Di sisi lain, React Native menawarkan kemudahan dalam instalasi framework menggunakan package installer. Namun, dalam pengembangan aplikasi, developer React Native tetap perlu memiliki kemampuan dalam kode pemrograman native untuk platform tertentu. 

2. Bahasa Pemrograman yang Digunakan

Flutter menggunakan bahasa pemrograman Dart yang masih relatif tidak terkenal. Jika Anda belum menguasai Dart, Anda perlu mempelajarinya terlebih dahulu sebelum menggunakan Flutter.

Sementara itu, React Native dapat digunakan dengan bahasa pemrograman JavaScript yang sudah populer di kalangan developer. JavaScript merupakan bahasa pemrograman yang paling banyak digunakan. Jadi, peluang Anda untuk belajar React Native lebih cepat lebih besar, bukan?

3. Elemen untuk Membuat User Interface

Bahasa pemrograman Flutter menyediakan widget yang sangat dapat disesuaikan untuk membuat antarmuka pengguna yang unik dan berbeda. Komponen antarmuka pengguna yang ditawarkan oleh Flutter juga menunjukkan performa yang menarik, termasuk transisi yang halus, scrolling yang responsif, tampilan teks yang kaya, dan animasi yang menawan. Meskipun demikian, library pihak ketiga yang tersedia untuk Flutter masih terbatas.

Sementara itu, React Native juga menyediakan modul antarmuka pengguna yang memungkinkan pembuatan tampilan menarik. Namun, performanya mungkin tidak sehalus dan sesempurna dengan tampilan yang diberikan oleh Flutter. Dari segi library, React Native memiliki sejumlah library yang sudah tersedia dengan cukup banyak pilihan.

4. Dukungan Komunitas Developer 

Kedua framework ini open source, memungkinkan developer mengembangkan aplikasi secara bebas. Saat ini, Flutter memiliki komunitas yang lebih kecil dibandingkan React Native. Namun, dengan perkembangan Flutter, komunitasnya bisa tumbuh pesat dan menyaingi React Native.

Berikut ini adalah tabel perbandingan antara bahasa pemrograman dan React Native.

Perbandingan React Native  Flutter
Kemudahan Penggunaan – Mudah dalam penginstalan dengan package installer.

– Perlu memahami bahasa pemrograman Native.

– Mudah mengedit dan mengoreksi hasil coding secara realtime dengan fitur Hot Reload.

– Tidak memerlukan kemampuan Native. 

Bahasa Pemrograman JavaScript – yang telah dikuasai banyak orang. Dart – yang masih jarang dikuasai banyak orang. 
Komponen untuk UI  Modul UI yang dapat dikombinasikan.  Widget menarik yang dapat dikustomisasi. 
Komunitas Sudah memiliki komunitas yang banyak. Komunitas Flutter masih berkembang. 

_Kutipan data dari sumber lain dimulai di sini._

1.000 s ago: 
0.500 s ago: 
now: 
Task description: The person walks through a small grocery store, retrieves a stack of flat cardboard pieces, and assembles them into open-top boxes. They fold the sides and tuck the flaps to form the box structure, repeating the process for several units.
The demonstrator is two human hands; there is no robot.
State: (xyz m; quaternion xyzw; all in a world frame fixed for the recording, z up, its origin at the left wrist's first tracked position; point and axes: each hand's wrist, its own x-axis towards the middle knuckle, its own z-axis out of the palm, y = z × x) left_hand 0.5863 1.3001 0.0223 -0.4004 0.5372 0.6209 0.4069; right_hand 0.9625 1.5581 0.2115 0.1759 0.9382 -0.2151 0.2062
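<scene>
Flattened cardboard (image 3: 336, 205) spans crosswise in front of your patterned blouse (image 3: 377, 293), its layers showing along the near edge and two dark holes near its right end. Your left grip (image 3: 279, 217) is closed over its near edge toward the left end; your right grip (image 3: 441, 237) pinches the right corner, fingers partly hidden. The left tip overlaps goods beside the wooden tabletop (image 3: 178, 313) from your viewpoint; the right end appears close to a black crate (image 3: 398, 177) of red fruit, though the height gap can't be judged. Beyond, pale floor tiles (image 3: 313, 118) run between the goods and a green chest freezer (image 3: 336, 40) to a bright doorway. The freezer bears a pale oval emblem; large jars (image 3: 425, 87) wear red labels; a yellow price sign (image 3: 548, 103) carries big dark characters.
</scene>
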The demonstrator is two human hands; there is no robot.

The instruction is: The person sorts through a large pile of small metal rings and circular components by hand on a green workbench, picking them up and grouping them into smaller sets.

Dari tabel perbandingan di atas, kedua pilihan baik bahasa pemrograman Flutter maupun React Native memiliki kelebihan dan kekurangan yang khas. Untuk menciptakan aplikasi yang mudah digunakan dan menarik secara visual, Anda dapat menjajal framework Flutter yang menyajikan solusi yang unik.

Namun, penting untuk memastikan agar aplikasi tidak mengalami masalah dan kesalahan yang sering terjadi akibat kinerja server yang kurang optimal dalam pengolahan data aplikasi.

Penutup

Demikian tadi ulasan mengenai bahasa pemrograman Flutter, yakni sebuah bahasa pemrograman yang berperan membantu developer menciptakan aplikasi mobile multiplatform dengan desain yang mengagumkan. Memudahkan pembuatan aplikasi menarik di berbagai platform, Flutter telah menjadi pilihan utama oleh perusahaan-perusahaan besar seperti Alibaba, eBay, dan BMW. Dengan kombinasi sdk dan framework UI-nya, pengembang dapat menghasilkan pengalaman pengembangan yang unik dan menarik. Flutter juga merupakan platform gratis dan open source yang menggunakan bahasa pemrograman Dart. Dikembangkan oleh Google sejak 2015 dan diluncurkan pada Desember 2018, Flutter mulai populer pada tahun 2019. Semoga bermanfaat ya!